Yep. That happened. It started out innocently enough. I wanted to make a simple parser for mathematical expressions (actually, closed-form expressions if you go by Wikipedia, but I’m being pedantic). Add, subtract, multiply, divide, exponent, and simple functions. What I ended up with was a complete functional programming language.

However, I won’t be going into the language in this post. That’s for next time. This post – part zero – is the backdrop. It all started as a simple goal…

# The Seed that Started It All

There were three simple types of expressions I wanted to be able to parse:

- Infix:
`a op b`

- Prefix:
`op a`

- Bracketed:
`( expr )`

The brackets obviously would determine the precedence, at least on paper. The question was, how would the implementation know how to process these expressions? I decided almost immediately that I would use a stack machine to read postfix notation, mainly because Java bytecode operates the same way. I also decided to write the thing in Java, mainly because of its regex library (and certainly not for its conciseness!).

But, before I could even start coding, the first snag hit me: how in the world was I going to turn infix `(3 + 5)`

into postfix `(3 5 +)`

? Especially with complex expressions. How would you know that `(3 * 2 + 5 ** 7)`

is supposed to be turned into `(3 2 * 5 7 ** +)`

? As it turns out, there is a relatively simple algorithm one can use to turn infix into postfix called shunting yard.

Now, until this point, I had no idea what shunting yard was, or that it even existed. Parsing was just a magic black box that took in text and output instructions. But, after a few minutes of Wikipedia and Stack Overflow, I thought I had enough to get started.

The way shunting yard works is fairly simple. You have two stacks, one for output, and one for storing tokens. At first, you try to push a token on the storage stack. But, if that token doesn’t have a higher precedence than the token on top of the stack (like if `+`

tried to be on top of `*`

), then tokens are popped off the storage stack and onto the output stack until your current tokenĀ *is* of higher precedence. There’s a few complications with parentheses and associativity, but that’s the gist.

Of course, there is one thing I haven’t mentioned yet. If this is a functional language, then there must be functions. I decided that functions are actually prefix operators (!), taking an arbitrary number of arguments. But how does one parse this construct?

`f(a, b, c, ...)`

This bothered me for a while, until I realized I could hack it all together with one thing: precedence. Enter the comma operator: it does exactly nothing to its arguments and has the lowest precedence, meaning it can be used to separate expressions. Add in parentheses to group the comma’d expressions together, and you can slap a function name at the front, ready-made.

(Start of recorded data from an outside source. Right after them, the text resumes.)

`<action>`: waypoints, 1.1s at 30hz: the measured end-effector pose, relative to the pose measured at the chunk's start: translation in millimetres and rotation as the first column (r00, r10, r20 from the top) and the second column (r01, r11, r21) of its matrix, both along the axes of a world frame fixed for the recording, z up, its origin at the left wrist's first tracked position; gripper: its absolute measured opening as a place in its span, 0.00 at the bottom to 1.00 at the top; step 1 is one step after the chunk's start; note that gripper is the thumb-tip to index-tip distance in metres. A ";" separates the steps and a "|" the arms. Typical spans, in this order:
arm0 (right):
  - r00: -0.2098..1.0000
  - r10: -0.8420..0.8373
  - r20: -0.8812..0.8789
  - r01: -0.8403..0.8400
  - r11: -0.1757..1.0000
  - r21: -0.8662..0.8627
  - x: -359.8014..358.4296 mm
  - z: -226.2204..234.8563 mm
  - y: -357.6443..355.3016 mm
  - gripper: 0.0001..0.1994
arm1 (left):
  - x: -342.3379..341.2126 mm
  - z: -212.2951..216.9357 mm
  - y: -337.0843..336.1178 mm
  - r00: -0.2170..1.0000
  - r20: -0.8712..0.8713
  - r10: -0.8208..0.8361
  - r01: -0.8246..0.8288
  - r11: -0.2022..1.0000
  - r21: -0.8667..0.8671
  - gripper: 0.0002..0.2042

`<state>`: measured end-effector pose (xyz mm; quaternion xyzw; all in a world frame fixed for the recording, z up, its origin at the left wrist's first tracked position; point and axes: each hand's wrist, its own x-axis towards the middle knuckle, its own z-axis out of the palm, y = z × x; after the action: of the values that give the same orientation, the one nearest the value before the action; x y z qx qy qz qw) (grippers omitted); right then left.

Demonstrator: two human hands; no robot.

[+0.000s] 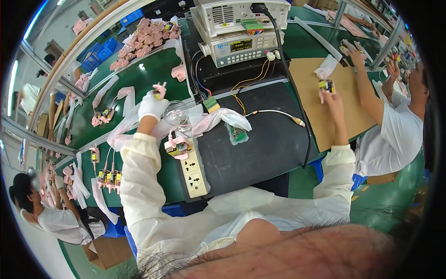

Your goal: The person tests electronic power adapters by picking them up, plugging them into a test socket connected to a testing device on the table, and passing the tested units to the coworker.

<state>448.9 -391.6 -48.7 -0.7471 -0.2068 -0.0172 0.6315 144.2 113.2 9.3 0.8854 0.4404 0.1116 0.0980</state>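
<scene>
Covering green workbench (148,74): black mat (269,139)

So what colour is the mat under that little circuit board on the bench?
Black, seen in the head view: the mat is dark, with the small green circuit board lying on it.

Bright, even overhead light fills the scene, with soft, faint shadows. A long ceiling tube lamp (13,86) glares white at the left. Fisheye distortion bends straight edges near the black rim; the near bottom edge is blurred.
</scene>
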 end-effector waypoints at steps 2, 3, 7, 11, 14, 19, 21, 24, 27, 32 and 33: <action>0.998 0.037 -0.051 -0.044 0.989 -0.138 -2.3 -24.6 -2.8 0.13 | -30.9 -2.1 13.2 0.960 0.275 0.052 -0.037 0.998 -0.060 0.29; 0.997 0.056 -0.054 -0.063 0.989 -0.132 -4.9 -25.0 -0.3 0.13 | -50.7 1.0 13.1 0.917 0.398 0.018 -0.020 1.000 0.000 0.28; 0.998 0.040 -0.038 -0.042 0.997 -0.068 -45.4 9.6 2.6 0.18 | -112.6 31.4 -0.8 0.618 0.785 -0.044 0.145 0.988 -0.059 0.21; 0.777 -0.229 0.586 0.298 0.954 -0.022 -108.6 43.0 3.7 0.16 | -138.3 101.9 -83.5 0.054 0.990 -0.134 0.440 0.893 0.097 0.22; 0.924 -0.058 0.377 -0.030 0.974 0.223 -199.8 64.1 33.3 0.08 | -149.3 136.7 -116.7 -0.149 0.873 -0.464 0.283 0.826 0.488 0.22; 0.564 0.756 0.333 -0.789 0.612 -0.053 -299.1 66.2 107.6 0.31 | -171.6 182.8 -173.7 -0.429 0.887 -0.169 0.751 0.479 0.454 0.21; 0.349 0.921 0.172 -0.932 0.360 -0.039 -334.6 51.6 132.8 0.46 | -174.0 188.0 -181.2 -0.444 0.880 -0.168 0.792 0.385 0.473 0.19; 0.181 0.982 0.046 -0.980 0.176 0.096 -375.7 42.2 149.8 0.52 | -173.5 193.0 -191.5 -0.493 0.867 -0.068 0.825 0.282 0.491 0.21; 0.144 0.989 -0.033 -0.956 0.148 0.255 -381.3 42.7 152.1 0.44 | -175.8 189.3 -202.8 -0.487 0.867 0.104 0.857 0.247 0.452 0.23; -0.301 0.903 -0.305 -0.866 -0.125 0.484 -361.3 24.9 146.0 0.20 | -163.5 162.9 -207.5 -0.444 0.876 0.190 0.896 0.101 0.432 0.22; -0.380 0.847 -0.372 -0.811 -0.112 0.574 -355.1 19.4 143.5 0.20 | -158.9 147.8 -200.4 -0.432 0.898 0.088 0.902 0.047 0.429 0.20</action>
<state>93.8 -248.1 -29.3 -0.2524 -0.4398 0.7302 0.4579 -14.7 -87.2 157.0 0.4589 -0.3616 0.3671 0.7238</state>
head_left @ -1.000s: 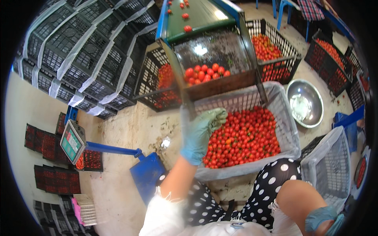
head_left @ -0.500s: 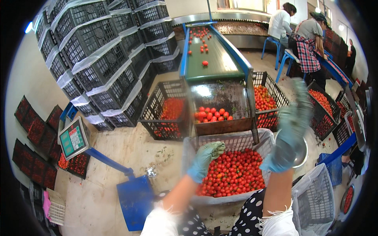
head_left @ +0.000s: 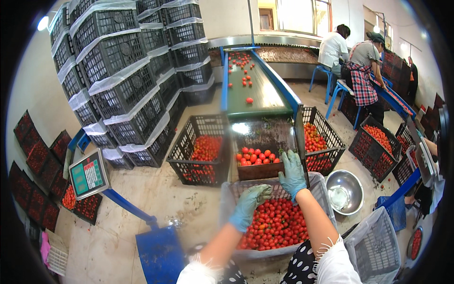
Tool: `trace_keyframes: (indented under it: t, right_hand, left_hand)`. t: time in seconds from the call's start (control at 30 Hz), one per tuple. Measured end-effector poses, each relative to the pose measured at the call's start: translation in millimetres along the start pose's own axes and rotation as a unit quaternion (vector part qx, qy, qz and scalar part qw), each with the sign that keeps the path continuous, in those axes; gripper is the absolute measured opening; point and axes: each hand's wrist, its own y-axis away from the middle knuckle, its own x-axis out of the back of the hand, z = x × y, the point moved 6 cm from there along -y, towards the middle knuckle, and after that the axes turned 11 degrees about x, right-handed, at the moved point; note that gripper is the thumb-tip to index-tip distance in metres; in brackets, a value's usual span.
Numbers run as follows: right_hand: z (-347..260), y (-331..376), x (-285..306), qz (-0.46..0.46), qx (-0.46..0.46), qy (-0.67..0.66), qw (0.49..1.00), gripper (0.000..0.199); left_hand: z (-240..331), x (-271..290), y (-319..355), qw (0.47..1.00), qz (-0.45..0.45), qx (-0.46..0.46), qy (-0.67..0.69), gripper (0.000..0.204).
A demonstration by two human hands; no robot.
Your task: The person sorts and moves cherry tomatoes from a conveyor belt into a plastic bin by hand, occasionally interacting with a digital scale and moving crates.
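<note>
One weighing scale (head_left: 88,174) is seen far left. Two black crates (head_left: 201,156) of tomatoes flank one metal tray (head_left: 265,154). One lined crate (head_left: 276,222) of tomatoes lies nearest. The left hand (head_left: 248,206), fingers loosely curled, hovers over it, gripping nothing. The right hand (head_left: 293,174), fingers spread, rests on the tray's near edge. One steel bowl (head_left: 345,191) sits right.
</note>
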Motion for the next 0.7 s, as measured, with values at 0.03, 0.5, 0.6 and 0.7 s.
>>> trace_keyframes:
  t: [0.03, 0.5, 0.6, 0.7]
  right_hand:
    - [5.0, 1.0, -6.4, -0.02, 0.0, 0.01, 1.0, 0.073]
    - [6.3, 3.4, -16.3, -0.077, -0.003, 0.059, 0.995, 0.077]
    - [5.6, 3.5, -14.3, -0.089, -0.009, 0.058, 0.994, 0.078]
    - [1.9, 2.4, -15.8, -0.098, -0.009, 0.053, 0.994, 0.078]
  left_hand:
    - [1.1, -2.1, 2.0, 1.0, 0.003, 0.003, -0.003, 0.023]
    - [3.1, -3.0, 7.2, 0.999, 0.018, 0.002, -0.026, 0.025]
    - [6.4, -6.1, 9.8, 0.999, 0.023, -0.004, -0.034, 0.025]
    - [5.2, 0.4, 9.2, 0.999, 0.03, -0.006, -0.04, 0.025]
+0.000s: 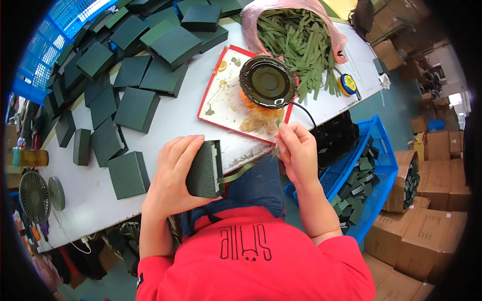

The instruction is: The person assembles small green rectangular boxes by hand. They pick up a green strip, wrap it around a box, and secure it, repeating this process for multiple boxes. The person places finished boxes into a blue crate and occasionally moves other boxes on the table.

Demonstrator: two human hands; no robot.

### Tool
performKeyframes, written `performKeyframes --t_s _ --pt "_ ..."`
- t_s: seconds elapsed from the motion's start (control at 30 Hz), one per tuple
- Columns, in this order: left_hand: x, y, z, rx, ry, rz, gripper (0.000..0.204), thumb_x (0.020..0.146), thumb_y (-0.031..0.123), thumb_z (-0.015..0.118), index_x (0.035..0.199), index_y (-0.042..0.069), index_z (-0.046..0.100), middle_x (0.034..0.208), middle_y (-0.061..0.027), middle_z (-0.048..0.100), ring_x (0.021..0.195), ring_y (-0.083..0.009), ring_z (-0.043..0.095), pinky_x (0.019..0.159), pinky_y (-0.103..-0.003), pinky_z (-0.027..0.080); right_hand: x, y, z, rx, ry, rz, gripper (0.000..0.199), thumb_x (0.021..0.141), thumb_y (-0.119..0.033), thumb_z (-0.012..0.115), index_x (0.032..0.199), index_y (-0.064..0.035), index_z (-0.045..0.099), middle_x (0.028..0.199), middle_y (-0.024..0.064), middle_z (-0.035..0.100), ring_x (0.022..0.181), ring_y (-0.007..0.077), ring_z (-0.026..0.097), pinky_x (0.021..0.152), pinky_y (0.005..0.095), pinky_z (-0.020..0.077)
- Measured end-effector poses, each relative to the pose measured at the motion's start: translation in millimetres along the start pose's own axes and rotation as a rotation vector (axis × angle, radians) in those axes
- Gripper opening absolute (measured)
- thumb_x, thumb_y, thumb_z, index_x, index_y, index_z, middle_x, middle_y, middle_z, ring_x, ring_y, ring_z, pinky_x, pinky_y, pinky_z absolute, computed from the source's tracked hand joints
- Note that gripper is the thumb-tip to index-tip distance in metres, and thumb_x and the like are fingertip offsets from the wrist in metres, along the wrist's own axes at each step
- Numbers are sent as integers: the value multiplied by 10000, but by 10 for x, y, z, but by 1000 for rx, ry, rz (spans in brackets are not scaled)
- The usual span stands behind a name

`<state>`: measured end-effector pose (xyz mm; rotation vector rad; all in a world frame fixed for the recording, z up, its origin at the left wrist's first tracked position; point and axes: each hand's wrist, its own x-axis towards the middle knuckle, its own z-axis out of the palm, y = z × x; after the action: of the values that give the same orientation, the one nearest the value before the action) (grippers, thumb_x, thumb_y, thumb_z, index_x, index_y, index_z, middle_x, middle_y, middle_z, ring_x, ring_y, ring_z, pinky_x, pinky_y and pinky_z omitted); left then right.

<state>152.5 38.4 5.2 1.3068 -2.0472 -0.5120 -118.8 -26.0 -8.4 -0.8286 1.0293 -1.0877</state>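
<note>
My left hand (175,173) is wrapped round a dark green box (202,173), held upright just off the front edge of the table. A thin pale strip runs down the box's right side. From that side an olive-green ribbon (237,174) sticks out to the right. My right hand (297,148) is raised near the corner of a red-rimmed board, its thumb and forefinger pinched on a green ribbon end (278,122). Whether this is the same ribbon as the one on the box, I cannot tell.
Many dark green boxes (136,109) cover the white table (165,120). A round black-topped pot (267,82) stands on the red-rimmed board (221,93). Behind it lies a pink bag (337,35) of green ribbons (296,45). A blue crate (382,165) with green pieces stands at right.
</note>
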Motion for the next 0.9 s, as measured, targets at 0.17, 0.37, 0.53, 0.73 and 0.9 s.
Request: performKeyframes --t_s 0.17,0.37,0.53,0.73,0.9 --pt "68 8 -36 -104 -46 62 1019 540 283 931 1419 10 492 1388 -159 520 1262 -389 491 1068 -484 408 -222 -87 234 -202 -281 139 170 977 -174 697 910 -18 677 738 -60 605 628 -7 482 546 179 357" --pt "62 25 -30 -145 -69 104 1028 538 272 925 1430 11 486 1396 -146 520 1281 -374 485 1084 -485 396 -173 29 375 -251 -383 220 188 968 -178 716 897 -10 674 777 -50 634 686 -4 516 586 185 401" --pt "62 27 -42 -116 -68 132 1091 506 341 971 1417 -13 485 1379 -178 525 1240 -405 518 1063 -487 419 -128 64 382 -313 -398 219 221 966 -199 720 868 -9 669 762 -48 630 663 -4 503 582 189 399" --pt "69 83 -60 -40 -88 138 952 525 252 915 1361 -1 538 1330 -148 571 1209 -377 542 1033 -481 426 -84 13 386 -583 -438 208 215 948 -164 696 818 3 663 732 -21 623 667 18 532 591 215 435" --pt "86 129 -76 56 -113 181 909 525 225 886 1343 7 554 1322 -133 584 1201 -360 550 1019 -470 428 -64 80 352 -530 -487 187 204 951 -148 675 831 17 671 769 12 652 722 57 603 664 242 509"
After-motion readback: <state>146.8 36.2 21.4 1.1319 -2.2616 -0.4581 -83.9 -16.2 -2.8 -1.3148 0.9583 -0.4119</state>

In fact, the same precedence-hacking trick can be used to make infix operators that take more than two inputs as well. For example, the infix reduce function (more on that in a later post!) is called like this: `seq reduce (id, func)`

, with the reduce between its first and second arguments. Actually, it can also be called as `(seq, id) reduce func`

because the way shunting yard works, the operator can appearĀ *anywhere* in between the arguments. Take that however you may.

By this point, I had a working expression parser I could call from the command line. Testing the program with arithmetic was fun, but then I had an idea. What would happen if functions could be used as values? And the rest, as the saying goes, is history.